But I am old and you are young and I speak a barbarous tongue

Hier matin, Géraldine Mosna-Savoye posait la question : A quoi ressemblerai-je quand j'aurai fini mon bidon de gel douche ? Elle s'interroge sur la notion de temps parcouru. Comment mesurer cette géographie temporelle et le changement à l'intérieur de soi ? Que dirait-on à ce moi plus jeune ?

Keats, dans le poème Deux ans plus tard, répond en partie à cette question. Il s'adresse, il me semble, à un lui-même plus jeune de deux ans. C'est une durée arbitraire, deux ans, comme celle du sucre qui fond ou la fin du bidon de gel douche. En deux ans, nos amours meurent, nos rêves changent, l'éphémère brûle. Des milliers de petites et grandes blessures, avec autant de “et si j'avais”.
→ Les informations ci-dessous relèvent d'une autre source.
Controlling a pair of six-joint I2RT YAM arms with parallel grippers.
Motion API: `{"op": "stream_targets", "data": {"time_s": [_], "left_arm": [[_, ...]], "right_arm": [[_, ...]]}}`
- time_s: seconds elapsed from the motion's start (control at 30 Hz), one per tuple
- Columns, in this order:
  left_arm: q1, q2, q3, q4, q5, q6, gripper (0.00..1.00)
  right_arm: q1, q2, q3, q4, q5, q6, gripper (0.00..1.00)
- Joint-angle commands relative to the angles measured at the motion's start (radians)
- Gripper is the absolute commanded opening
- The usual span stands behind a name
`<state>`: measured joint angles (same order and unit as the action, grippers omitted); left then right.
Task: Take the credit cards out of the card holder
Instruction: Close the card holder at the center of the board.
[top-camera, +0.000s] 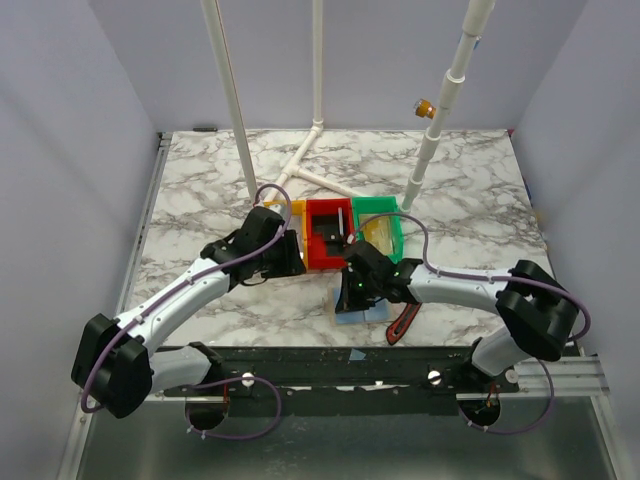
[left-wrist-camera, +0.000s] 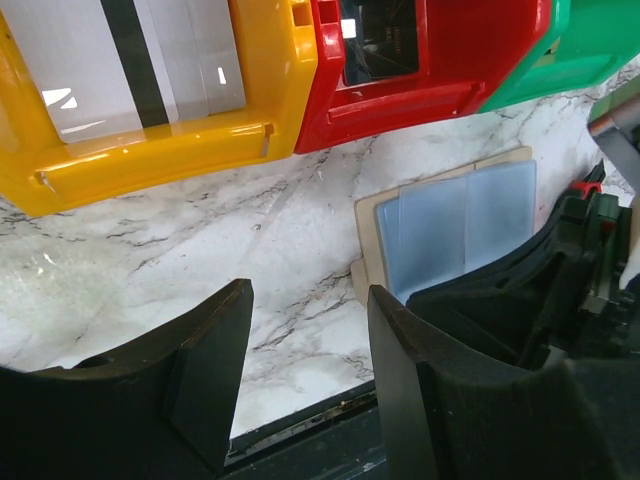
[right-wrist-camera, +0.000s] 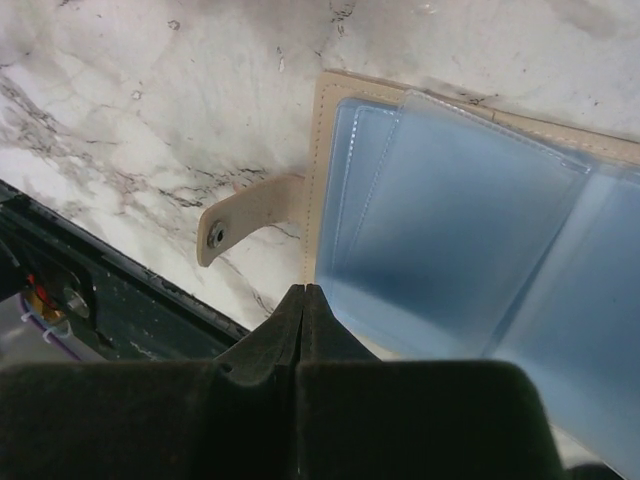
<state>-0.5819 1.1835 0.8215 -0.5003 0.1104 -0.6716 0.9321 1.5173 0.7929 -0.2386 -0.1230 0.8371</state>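
Observation:
The card holder (top-camera: 352, 316) lies open on the marble near the front edge, tan with blue-grey pockets (right-wrist-camera: 450, 220); it also shows in the left wrist view (left-wrist-camera: 450, 230). No card shows in its pockets. A white card with a black stripe (left-wrist-camera: 130, 60) lies in the yellow bin. A yellowish card (top-camera: 382, 232) lies in the green bin. My right gripper (right-wrist-camera: 305, 290) is shut, its tips at the holder's near-left edge beside the snap tab (right-wrist-camera: 240, 215). My left gripper (left-wrist-camera: 308, 300) is open and empty over bare marble, left of the holder.
Yellow (left-wrist-camera: 150, 150), red (left-wrist-camera: 400, 100) and green (left-wrist-camera: 580, 50) bins stand in a row just behind the holder. A red-and-black tool (top-camera: 402, 322) lies to the holder's right. White pipe posts (top-camera: 435, 130) rise at the back. The table's front edge is close.

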Motion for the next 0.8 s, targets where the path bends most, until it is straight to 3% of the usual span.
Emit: {"op": "stream_targets", "data": {"time_s": [0.0, 0.37, 0.77], "left_arm": [[-0.018, -0.018, -0.013, 0.03, 0.024, -0.02, 0.51], [-0.06, 0.012, -0.007, 0.063, 0.066, -0.037, 0.49], [-0.115, 0.092, -0.03, 0.133, 0.113, -0.071, 0.25]], "right_arm": [[0.016, 0.04, 0.027, 0.019, 0.063, -0.005, 0.01], [0.019, 0.079, 0.011, 0.007, 0.118, -0.008, 0.01], [0.019, 0.042, -0.001, -0.092, 0.265, 0.014, 0.01]]}}
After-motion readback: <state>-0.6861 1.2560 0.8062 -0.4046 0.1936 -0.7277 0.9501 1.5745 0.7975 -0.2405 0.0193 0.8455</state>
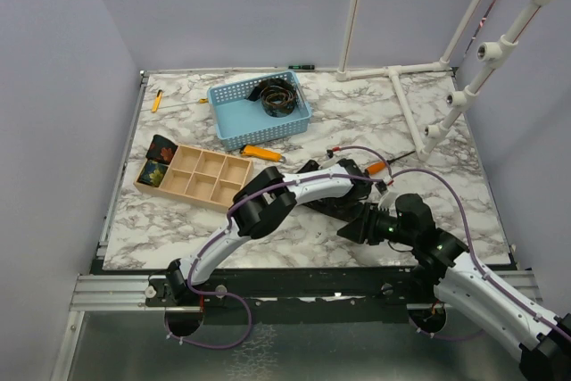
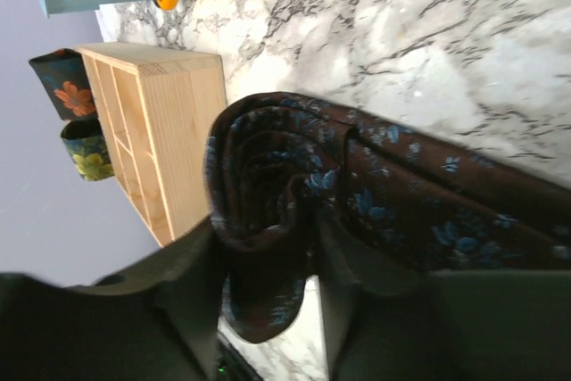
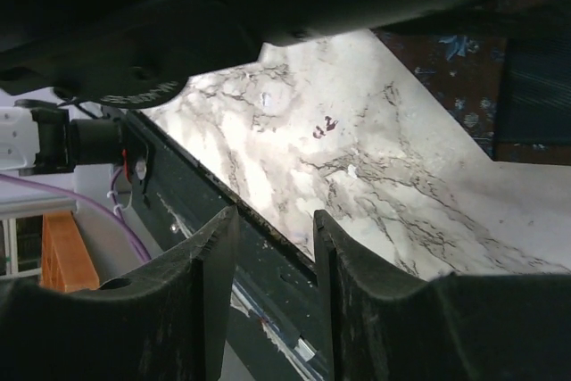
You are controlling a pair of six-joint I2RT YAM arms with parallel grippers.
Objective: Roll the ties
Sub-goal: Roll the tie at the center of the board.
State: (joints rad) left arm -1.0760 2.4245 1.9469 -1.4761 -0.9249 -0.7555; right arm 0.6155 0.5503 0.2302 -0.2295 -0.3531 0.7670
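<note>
Now the left gripper (image 2: 268,225) sits low over the white, grey-veined marble table (image 2: 428,51), right of centre and toward the near edge. Its two dark fingers (image 2: 192,283) stand on either side of a dark brown fabric necktie (image 2: 384,198) printed with small blue flowers. One end of that necktie is wound into a loose coil. The coil fills the gap between the fingers and touches both; whether they press on it or merely flank it I cannot tell. The unrolled strip lies flat on the marble and runs off the right side of the wrist view.

The right gripper (image 3: 275,220) hovers close by over the table's near edge, fingers parted with nothing between them. A patch of the same flowered fabric shows at the upper right of its view.

Farther left stands a pale wooden tray with square compartments (image 1: 203,165), with two rolled ties (image 1: 161,147) at its left end. At the far side a light blue plastic basket (image 1: 263,131) holds a coiled dark tie (image 1: 278,97). An orange-handled tool (image 1: 261,153) lies between basket and tray.
</note>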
Keats souligne l'essentiel : notre changement intérieur est si fondamental, que c'est une langue tout à fait différente d'alors qu'on déploie. Le changement à l'intérieur de soi est manifeste, en ce que, si on se croisait dans la rue et tentait de converser, on ne se comprendrait pas. Les souffrances et joies endurées forment notre nouvelle langue. Sans cela nous ne serions pas.

“Has no one said those daring Kind eyes should be more learn'd? Or warned you how despairing The moths are when they are burned? I could have warned you ; but you are young So we speak a different tongue.

O you will take whatever's offered And dream that all the world is a friend. Suffer as you mother has suffered, Be as broken in the end. But I am old and you are young And I speak a barbarous tongue.”